Alice's netball squad warms up by spacing themselves equally around a circle, facing inwards, and doing the following exercises.
In the first exercise, each girl passes the ball to the first player on her left, starting and ending with Alice. In the second exercise, they pass to the second girl to their left; in the third exercise to the third girl to their left , and so on.
Each exercise starts and ends with Alice. The angle of an exercise is the between the lines along which a player receives and passes on the ball.
Eg. With 8 players, throwing to the person on the left, the angle is 135 degrees.
With 8 players, throwing to the 2nd person on the left the angle is 90 degrees.
With 8 players, throwing to the 3rd person on the left the angle is 45 degrees.
With 8 players, throwing to the 4th person on the left the angle is 0 degrees. (The throw is just between two people.)
So, the path which the ball follows for exercise 5 is the same as the path for exercise 3, but with the direction of the ball movement reversed (first-left then right).

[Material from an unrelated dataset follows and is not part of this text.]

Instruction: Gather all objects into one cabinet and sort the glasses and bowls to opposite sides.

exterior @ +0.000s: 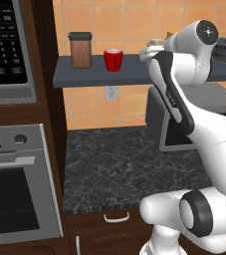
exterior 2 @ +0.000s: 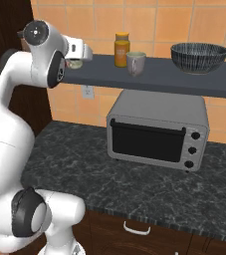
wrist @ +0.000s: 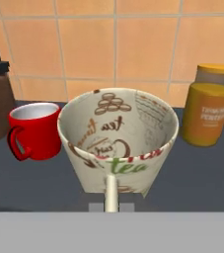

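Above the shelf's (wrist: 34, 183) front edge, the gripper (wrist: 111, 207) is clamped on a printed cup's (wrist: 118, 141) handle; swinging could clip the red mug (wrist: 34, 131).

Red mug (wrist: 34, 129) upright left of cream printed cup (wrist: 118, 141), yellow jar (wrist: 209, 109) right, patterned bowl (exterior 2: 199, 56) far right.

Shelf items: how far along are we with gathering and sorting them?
Done: nothing visibly. The canister, red mug, yellow jar, pale mug and bowl all sit on the open shelf. In hand: the gripper is shut on a printed cup beside the red mug. Left: moving everything into one cabinet, mugs and bowl on opposite sides.
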Available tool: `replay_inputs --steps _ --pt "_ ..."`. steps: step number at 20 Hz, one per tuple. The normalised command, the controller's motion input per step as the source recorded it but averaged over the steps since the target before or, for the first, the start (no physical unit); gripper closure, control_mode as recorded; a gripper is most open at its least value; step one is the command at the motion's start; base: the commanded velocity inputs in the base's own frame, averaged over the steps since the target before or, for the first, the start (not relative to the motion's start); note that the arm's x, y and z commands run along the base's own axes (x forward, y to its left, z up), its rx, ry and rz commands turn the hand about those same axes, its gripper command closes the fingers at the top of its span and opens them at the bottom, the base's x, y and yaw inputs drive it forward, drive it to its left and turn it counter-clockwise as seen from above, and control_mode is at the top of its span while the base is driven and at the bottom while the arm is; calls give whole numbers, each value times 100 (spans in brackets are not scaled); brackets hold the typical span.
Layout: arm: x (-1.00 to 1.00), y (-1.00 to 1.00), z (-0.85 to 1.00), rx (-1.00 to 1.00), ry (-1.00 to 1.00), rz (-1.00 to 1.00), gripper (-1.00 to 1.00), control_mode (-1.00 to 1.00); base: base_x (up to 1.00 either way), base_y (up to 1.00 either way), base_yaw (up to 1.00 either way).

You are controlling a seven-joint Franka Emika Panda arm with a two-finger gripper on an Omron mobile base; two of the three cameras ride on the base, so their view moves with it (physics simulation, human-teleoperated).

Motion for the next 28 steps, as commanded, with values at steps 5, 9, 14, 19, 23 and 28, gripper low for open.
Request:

The same applies to the paths for exercises 2 and 6 and for exercises 1 and 7.
Q: Find, with proof, the angle of the fourth exercise (throwing the ball to the fourth person on the left) with 9 players.
Q: At one training session the coach suggests an exercise with an angle of 17.5 degrees. Alice protests that too many players would be needed. What is the smallest number of players required, and which exercise uses an angle of 17.5 degrees?
I see this Q, as taking into account the formula (n-2)180 = sum of angles inside a regular polyhedra.
(n-2)180 degrees in the sum of the interior angles each angle is (n-2)180/n...
The angles formed by drawing all diagonals of the polygon to
one specific vertex (Alice). These angles are all equal because they are
all inscribed angles cutting equal arcs. n-2 such angles at each vertex.
The sum of these is the interior angle .... so
But my way could be completly wrong, any thoughts would be appreciated.